September 10th, 2008 ~ Irkutsk, Siberia

Architecture - East_and West
Irkutsk Architecture
It's early morning and I'm sitting at the long wooden table in the narrow kitchen of the Great Baikal Trail Association hostel in Irkutsk. Last night this little room was the scene of a wonderful dinner of pasta and of blene (pronounced BLEE-nee)—a sort of pancake that we spread with jam and sour cream.

The hostel is on the ninth floor of a building so newly constructed that there is not yet an elevator, so we are learning to count to nine in Russian as we climb the stairs. There are two bedrooms, each with enough plywood and 2x4 bunk bed space to sleep eight people. The hostel is the energetic hub of activity for people coming and going to trail projects in the national parks near Lake Baikal.
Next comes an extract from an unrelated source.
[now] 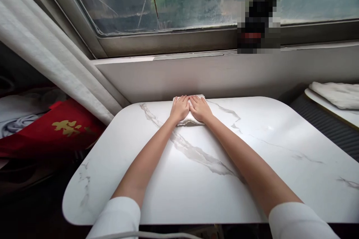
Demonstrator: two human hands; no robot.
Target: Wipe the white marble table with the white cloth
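My left hand (180, 108) and right hand (200, 108) lie flat, fingers extended, unclenched, side by side, both pressing on a folded white cloth (191, 121) at the desk's (179, 183) far edge, near its middle.

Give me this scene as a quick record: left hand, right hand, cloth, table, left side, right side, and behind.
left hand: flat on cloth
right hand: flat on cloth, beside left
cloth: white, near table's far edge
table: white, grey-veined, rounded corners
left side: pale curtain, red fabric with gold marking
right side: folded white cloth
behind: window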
It is also occasional home to young Americans fluent in Russian and busy with fellowships and graduate studies in languages and environmental issues.

Julia
Julia
John Griffith, John Schubert, Suzanne Wilson and I spent all of yesterday afternoon walking around town with Julia. She grew up at the north end of Lake Baikal and now studies language arts at one of the many universities in Irkutsk. She has also been a volunteer with the Great Baikal Trail, and was gracious in being our guide to Irkutsk.

As we walked, Julia brilliantly unfolded the story of Irkutsk and its place in Russian history. Many who were exiled to Siberia from Moscow and St. Petersburg were artists, intellectuals, and writers, and they brought to Irkutsk a cultural richness here that continues to thrive. Of the half million residents, Julia told us, 80,000 are students at the universities.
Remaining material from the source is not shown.